Между делом волосы и сорочки просыхали, бабы натягивали тугие юбки и расходились по дворам встречать скотину. А на берегу оставались горки разверстых ракушек, за годы и годы усеявших сверкающими осколками речной откос. Любопытно, надолго ли хватило деревенским свиньям этого улиточного изобилия? Как там сегодня с экологией? В описываемые времена в реке водилась рыба, речное дно населяло множество улиток, в зеленоватом вечернем небе с механическим жужжанием метались мириады красно-коричневых майских жуков и золотисто-зеленых бронзовок.
А тем временем в косо нанизанном на золотые закатные лучи клубящемся пыльном облаке возвращалось домой деревенское стадо. Шествовали коровы, сновали придурковатые овцы, деревенская улица дымилась, мычала, блеяла, щелкала кнутом, окликала хозяйскими голосами, скрипела воротами.
Дворы в Кременье были просторные, крытые по периметру дранкой, с квадратом неба посередине – наподобие римских патио. В каждом дворе жили корова с теленком, десяток овец, откормленная речными улитками многодетная свинья, куры и цыплята без счета.

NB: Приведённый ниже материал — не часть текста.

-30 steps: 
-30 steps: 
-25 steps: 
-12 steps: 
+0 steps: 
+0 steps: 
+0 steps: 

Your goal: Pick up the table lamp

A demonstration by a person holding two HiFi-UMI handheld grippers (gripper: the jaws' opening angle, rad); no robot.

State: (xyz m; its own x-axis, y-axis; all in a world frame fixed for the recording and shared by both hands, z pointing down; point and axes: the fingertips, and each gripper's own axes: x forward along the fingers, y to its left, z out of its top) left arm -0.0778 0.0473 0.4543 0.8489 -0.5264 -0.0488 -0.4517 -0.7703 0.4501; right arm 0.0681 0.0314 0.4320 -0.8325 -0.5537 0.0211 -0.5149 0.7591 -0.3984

Вся деревня выходила поглядеть, какая корова идет первой. Если шла рыжая с белыми пятнами, народ радовался – завтра день будет погожий. Если лидировала черная, население досадовало. Ежевечерняя детская удаль состояла в вычленении собственных овец. Вооружившись хворостинами, занимались этим промыслом и дети-дачники. Овцы не отличали своих дворов от соседских, забредали невесть куда и дотемна шлялись по канавам. То ли от слабоумия, то ли из озорства. Чтобы не путать овец с соседскими, хозяйки метили своих фирменным цветом: кто синькой, кто зеленкой, кто красной жидкостью Кастеллани (кастелянкой), а кто и фиолетовыми чернилами. Без разноцветных хозяйских отметин под толстыми овечьими хвостами ни за что было не разобраться в овечьей принадлежности. А вот коровы безошибочно сворачивали в свои дворы. Встречали их ласково, ворота распахивали настежь. В Кременье бытовало три коровьих имени: Милка, Зорька и Красавка. А овцы проживали свои жизни безымянными.
Хозяйки принимались доить коров, все остальные выходили на пристань встречать вечерний паром. Наступал апофеоз дня, чреватый сюрпризами, ожидаемыми и неожиданными приездами. Стоим себе на берегу, вглядываемся в сторону Кагановича, а парома нет и нет – опаздывает паром. Наконец он появляется. Я восклицаю: слава богу! Соседская тетка, тощая, жилистая, спрашивает ехидно: –
Храм в Кременье – колокольня на берегу Оки с ампутированным куполом и изувеченной звонницей – кажется опаленным. В алтаре и приделах бороны, сеялки, тракторные прицепы. Технику со скрежетом втаскивают внутрь сквозь вечно распахнутые церковные двери.
Жители деревенские в большинстве работали в Кагановиче, а то и в Кашире, и по воскресеньям били много посуды. Множество черепков, случалось, изумительной красоты валялось по придорожным канавам. Местные девочки увлеченно коллекционировали черепки, и я пристрастилась к собирательству, раскладывала черепки по ячейкам картонных коробок из-под папиных тюбиков.
Не помню дороги из Москвы в Кременье, зато помню множество раз повторявшийся сон. Уезжаем на лето, я вхожу к бабушке попрощаться. Бабушка сидит в кресле и внимательно всматривается в меня сквозь пенсне. Вдруг дверь открывается, и в комнату входит Волк. Он в чепце, то есть в самом коварном своем обличье, когда бабушка Красной Шапочки уже съедена, а Волк цинично ею прикидывается. Значит, настала очередь и моей бабушки. Оставить ее наедине с Волком – то же самое что отдать ему на съедение. Но за окном гудит грузовик, пора ехать, я ухожу, а бабушка остается. Жутковатый сон повторялся и при бабушкиной жизни, и после ее смерти. Сказка про Красную Шапочку – детский апокалипсис. Псевдоутешительная концовка со вспоротым волчьим брюхом и якобы торжествующей справедливостью только добавляет сказке жути. Спасители-охотники страшнее Волка.
С дачными хозяевами Александром Ивановичем и Клавдией Ивановной мы подружились. В ряду удовольствий того лета существовала еще и дневная дойка. В полдень стадо пригоняли на водопой, и хозяйки с ведрами и низенькими скамеечками являлись туда же. Тугие молочные струи звонко ударяли в жестяные днища, и струйный этот оркестр на берегу Оки звучал жизнеутверждающе. Я увязывалась за Клавдией Ивановной и домой возвращалась с ощущением причастности к главному деревенскому делу. И с тем же чувством поедала тарелку земляники, залитую тем самым парным молоком.